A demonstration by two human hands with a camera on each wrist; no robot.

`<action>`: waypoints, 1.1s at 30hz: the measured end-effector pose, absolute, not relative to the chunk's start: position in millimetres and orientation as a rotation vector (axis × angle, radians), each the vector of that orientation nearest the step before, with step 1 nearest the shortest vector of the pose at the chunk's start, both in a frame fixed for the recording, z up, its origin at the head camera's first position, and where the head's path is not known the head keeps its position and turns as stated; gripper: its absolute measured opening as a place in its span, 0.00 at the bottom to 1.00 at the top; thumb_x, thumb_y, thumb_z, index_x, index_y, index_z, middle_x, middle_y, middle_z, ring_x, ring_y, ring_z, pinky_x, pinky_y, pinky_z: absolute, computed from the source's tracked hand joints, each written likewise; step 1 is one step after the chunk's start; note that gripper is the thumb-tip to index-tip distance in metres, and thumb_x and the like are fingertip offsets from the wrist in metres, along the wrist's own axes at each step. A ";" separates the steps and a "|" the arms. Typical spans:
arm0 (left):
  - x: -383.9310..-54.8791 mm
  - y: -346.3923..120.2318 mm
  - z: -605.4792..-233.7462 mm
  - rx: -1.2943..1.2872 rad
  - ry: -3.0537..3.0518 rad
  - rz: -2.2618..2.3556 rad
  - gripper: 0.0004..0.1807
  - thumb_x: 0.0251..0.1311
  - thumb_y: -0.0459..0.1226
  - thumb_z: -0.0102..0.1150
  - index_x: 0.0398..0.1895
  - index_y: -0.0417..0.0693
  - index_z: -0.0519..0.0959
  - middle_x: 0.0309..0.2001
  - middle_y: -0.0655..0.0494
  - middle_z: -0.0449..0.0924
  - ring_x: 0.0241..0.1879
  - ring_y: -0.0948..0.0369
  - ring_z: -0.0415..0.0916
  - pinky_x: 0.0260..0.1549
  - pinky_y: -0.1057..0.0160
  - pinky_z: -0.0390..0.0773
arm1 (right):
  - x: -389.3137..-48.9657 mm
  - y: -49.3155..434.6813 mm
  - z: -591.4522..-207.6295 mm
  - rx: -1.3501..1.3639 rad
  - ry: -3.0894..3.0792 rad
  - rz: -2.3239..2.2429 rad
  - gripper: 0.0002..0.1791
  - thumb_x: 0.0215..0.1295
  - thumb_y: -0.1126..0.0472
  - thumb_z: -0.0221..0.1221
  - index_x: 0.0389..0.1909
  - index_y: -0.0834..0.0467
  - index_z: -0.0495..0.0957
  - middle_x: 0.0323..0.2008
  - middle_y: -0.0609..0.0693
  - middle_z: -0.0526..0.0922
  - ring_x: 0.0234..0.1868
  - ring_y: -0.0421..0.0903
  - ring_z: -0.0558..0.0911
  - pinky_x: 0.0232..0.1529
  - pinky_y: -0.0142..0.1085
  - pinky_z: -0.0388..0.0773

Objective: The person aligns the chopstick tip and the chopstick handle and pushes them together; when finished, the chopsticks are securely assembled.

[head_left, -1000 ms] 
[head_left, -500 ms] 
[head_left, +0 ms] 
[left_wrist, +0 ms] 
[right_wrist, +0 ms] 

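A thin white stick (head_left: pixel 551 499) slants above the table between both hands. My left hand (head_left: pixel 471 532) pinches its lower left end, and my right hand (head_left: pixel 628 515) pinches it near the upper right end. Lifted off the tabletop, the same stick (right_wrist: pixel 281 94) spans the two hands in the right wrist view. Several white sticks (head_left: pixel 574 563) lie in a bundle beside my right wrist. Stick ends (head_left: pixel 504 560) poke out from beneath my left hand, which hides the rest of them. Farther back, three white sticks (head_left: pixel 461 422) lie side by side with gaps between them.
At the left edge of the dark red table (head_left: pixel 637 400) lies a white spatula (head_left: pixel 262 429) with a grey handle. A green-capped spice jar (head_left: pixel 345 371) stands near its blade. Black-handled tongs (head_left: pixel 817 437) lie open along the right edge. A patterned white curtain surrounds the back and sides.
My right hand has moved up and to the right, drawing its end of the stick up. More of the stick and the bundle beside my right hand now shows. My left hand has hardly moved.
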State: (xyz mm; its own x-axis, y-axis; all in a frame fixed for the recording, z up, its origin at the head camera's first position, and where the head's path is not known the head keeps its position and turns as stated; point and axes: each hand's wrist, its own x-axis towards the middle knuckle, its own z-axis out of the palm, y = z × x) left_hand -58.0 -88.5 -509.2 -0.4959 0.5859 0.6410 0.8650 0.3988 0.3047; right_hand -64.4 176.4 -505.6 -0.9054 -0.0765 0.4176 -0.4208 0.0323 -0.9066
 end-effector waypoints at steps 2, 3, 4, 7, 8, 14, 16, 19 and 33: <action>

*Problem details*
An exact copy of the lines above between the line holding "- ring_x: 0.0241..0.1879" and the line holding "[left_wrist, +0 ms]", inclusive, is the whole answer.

*Finished task*
  - ring_x: 0.0241..0.1879
  - ring_y: -0.0948..0.0369
  - ring_z: -0.0415..0.0916
  - pinky_x: 0.0260..0.1549
  - pinky_y: -0.1057..0.0160
  - pinky_z: -0.0390..0.0773
arm1 (right):
  - x: -389.3137..-48.9657 mm
  - y: -49.3155..434.6813 mm
  - z: -591.4522..-207.6295 mm
  - rx: -1.3501..1.3639 rad
  - ry: -3.0894..3.0792 rad
  - rz: -2.3239..2.2429 rad
  - gripper: 0.0002..0.1791
  - thumb_x: 0.0215..0.1295
  - thumb_y: -0.1126..0.0472
  - thumb_z: -0.0221..0.1221
  - index_x: 0.0389..0.1909
  - index_y: -0.0834..0.0467
  - index_z: -0.0495..0.0957
  - middle_x: 0.0323..0.2008
  - middle_y: -0.0609..0.0693
  - middle_z: -0.0526..0.0922
  - ring_x: 0.0234..0.1868
  - ring_y: -0.0421..0.0903
  - ring_z: -0.0558..0.0911
  - pinky_x: 0.0232..0.1529
  - pinky_y: -0.0142..0.1085
  - pinky_z: -0.0388..0.0773

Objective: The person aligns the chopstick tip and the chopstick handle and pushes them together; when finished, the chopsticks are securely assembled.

[head_left, -1000 ms] 
[head_left, -500 ms] 
[head_left, +0 ms] 
[left_wrist, +0 ms] 

What has been written here completes the answer.